Я считаю, что такая карта с улицами и номерами домов — это ужас, потому что никто не думает о последствиях (Накануне интервью телеграм-канал Mash опубликовал карту, в которой отметили точные адреса всех пациентов больницы в Коммунарке. — Прим. ред.). Когда меня выводили из дома и сажали в машину скорой помощи, я видела одну женщину. Вот дайте ей ружьё — и она бы меня расстреляла. Не сложно узнать, в какой квартире я живу, а потом пойти и сделать что-то с этой квартирой. Мне страшно. Одна девушка мне написала: «Я живу с вами в одном доме. Вы общались со своей мамой? Она заражена или нет?» Я спрашиваю: «В каком доме вы живёте?» Выяснилось, что она живёт совсем не там. Ещё мне неприятно, что такие люди могут начать приставать к родственникам. Такую карту можно было составить по районам, не указывая конкретные адреса. Для чего эта карта? Посмотрев на неё, вы, скажем, не поедете на Полянку, а вот на Коломенской начнёте руки облизывать, потому что там не было случаев заражения?
Европа очень долго не хотела признавать, что что-то происходит, — и это притом что у них уже в феврале было довольно много заразившихся. Поэтому, я думаю, сейчас там такой ужас
В инстаграме мне написали, что я мошенница, обманщица, что так я накручиваю подписчиков. Что таких, как я, нужно сжигать. Что я позорю страну. В итоге мне пришлось в два часа ночи выходить в прямой эфир из палаты и показывать катетер. Женщина, которая мне это писала, потом извинялась, но в целом всё это ужасно. Были ещё те, кто спрашивал, почему я лечусь не в Лондоне, а в Москве. Мне пришлось писать, что вообще-то я гражданка Российской Федерации. Мои посты в фейсбуке начали репостить, и иногда я захожу почитать, что там оставляют в комментариях. Писали, мол, что я нагулялась по клубам в Европе и там подцепила инфекцию. Но я не гуляла по клубам! Наоборот, когда в феврале эпидемия начала набирать обороты, мне хотелось куда-то спрятаться — но, например, с учёбы я не могла сбежать. Я занимаюсь йогой, я веган. Со мной это случилось не потому, что я какая-то тусовщица. Не потому, что я какая-то кривая и косая.

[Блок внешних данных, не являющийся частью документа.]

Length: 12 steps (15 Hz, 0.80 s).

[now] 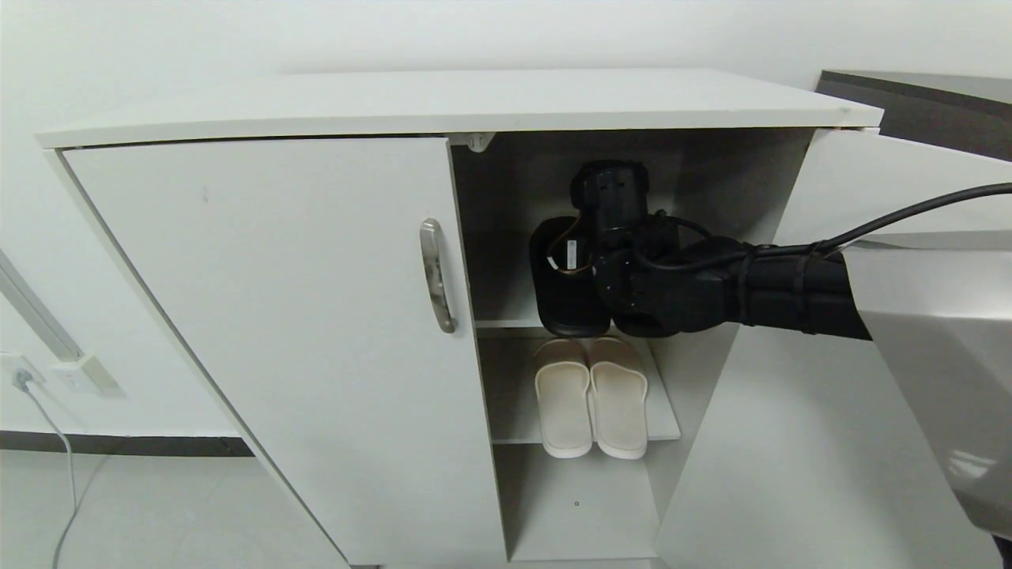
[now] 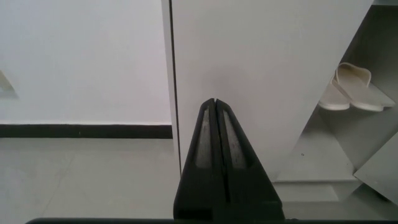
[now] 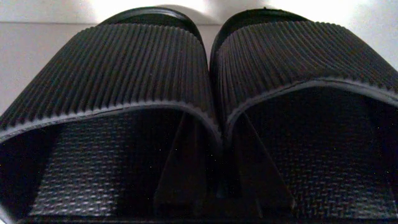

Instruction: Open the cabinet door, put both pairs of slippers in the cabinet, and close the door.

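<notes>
The right gripper (image 3: 214, 134) clamps the black slippers (image 3: 143, 74) at the front edge of the upper shelf (image 1: 500, 323). Their long axes run front-to-back, toes rearward. Left gripper (image 2: 215, 106): closed, empty.

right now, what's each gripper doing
left gripper: shut, holding nothing
right gripper: shut on the black slippers

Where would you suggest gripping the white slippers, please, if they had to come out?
Probably the touching inner walls of the white slippers, at the heels, coming straight in through the open right side of the cabinet. They lie flat, side by side, heel ends at the shelf front, so one finger fits each footbed.
</notes>
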Available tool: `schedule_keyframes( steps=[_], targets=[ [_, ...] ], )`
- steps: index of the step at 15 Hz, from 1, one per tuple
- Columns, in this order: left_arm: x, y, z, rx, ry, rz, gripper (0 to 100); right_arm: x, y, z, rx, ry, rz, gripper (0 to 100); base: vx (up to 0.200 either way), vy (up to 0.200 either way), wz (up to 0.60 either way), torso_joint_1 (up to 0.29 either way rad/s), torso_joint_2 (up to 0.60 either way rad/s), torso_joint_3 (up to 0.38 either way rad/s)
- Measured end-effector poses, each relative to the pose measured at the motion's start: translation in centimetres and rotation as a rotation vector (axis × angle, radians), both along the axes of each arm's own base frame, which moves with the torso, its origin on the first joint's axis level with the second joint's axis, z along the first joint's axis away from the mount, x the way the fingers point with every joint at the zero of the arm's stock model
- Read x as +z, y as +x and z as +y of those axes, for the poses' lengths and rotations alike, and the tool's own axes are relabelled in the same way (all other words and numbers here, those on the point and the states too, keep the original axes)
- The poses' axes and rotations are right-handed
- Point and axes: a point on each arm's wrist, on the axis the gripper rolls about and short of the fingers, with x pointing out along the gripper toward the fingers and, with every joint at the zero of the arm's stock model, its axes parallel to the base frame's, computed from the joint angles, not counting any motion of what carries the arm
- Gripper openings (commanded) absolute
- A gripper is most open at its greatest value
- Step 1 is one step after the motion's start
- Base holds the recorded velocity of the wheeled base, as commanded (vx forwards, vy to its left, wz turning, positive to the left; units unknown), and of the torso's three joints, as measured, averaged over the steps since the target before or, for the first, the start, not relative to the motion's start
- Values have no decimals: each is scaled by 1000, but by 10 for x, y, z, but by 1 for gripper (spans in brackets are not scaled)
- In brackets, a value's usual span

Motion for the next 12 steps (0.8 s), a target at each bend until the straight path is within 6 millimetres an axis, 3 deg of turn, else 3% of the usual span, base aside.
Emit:
schedule_keyframes(
  steps=[9,10,12],
  targets=[
    [0,0,0,0,0,0,0,-6,3,1,-6,1,8,0,0,0,0,0,0,0],
    [0,0,0,0,0,0,0,-7,3,1,-7,4,10,100,0,0,0,0,0,0],
    [0,0,0,0,0,0,0,-7,3,1,-10,6,12,100,0,0,0,0,0,0]
  ],
)
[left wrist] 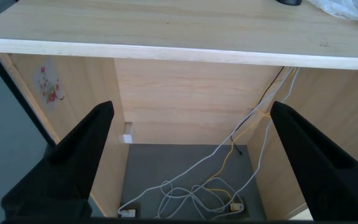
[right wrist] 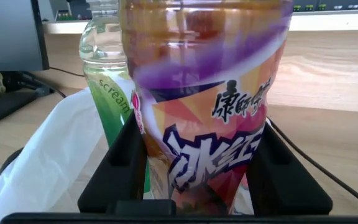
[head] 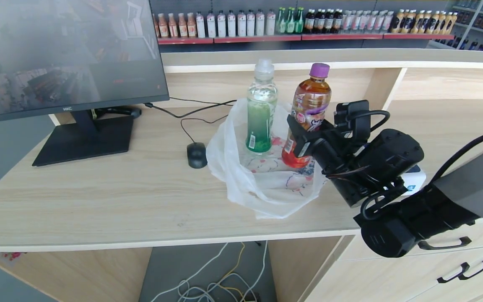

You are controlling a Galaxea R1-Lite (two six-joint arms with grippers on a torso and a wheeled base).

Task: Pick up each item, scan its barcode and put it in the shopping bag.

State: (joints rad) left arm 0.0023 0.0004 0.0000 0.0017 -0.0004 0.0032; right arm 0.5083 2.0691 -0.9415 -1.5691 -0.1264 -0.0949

Европа очень долго не хотела признавать, что что-то происходит, — и это притом что у них уже в феврале было довольно много заразившихся. Там тусовались до последнего. Поэтому, я думаю, сейчас там такой ужас. У моих знакомых в Швейцарии сейчас температура 39 градусов, а им даже тесты не делают, их не хватает. Его сделают, если только тебе больше шестидесяти пяти лет, если у тебя есть хронические заболевания или у тебя был контакт с заразившимся человеком. Поэтому я поддерживаю все меры, которые сейчас принимают. Меня беспокоит только метро, в котором продолжается движение. Нужно как-то ограничивать контакты, вводить какой-то карантин, который всё это потушит.
Сейчас самочувствие у меня довольно слабое. Мне обещали, что я проведу в больнице пятнадцать дней, но больше я ничего не знаю.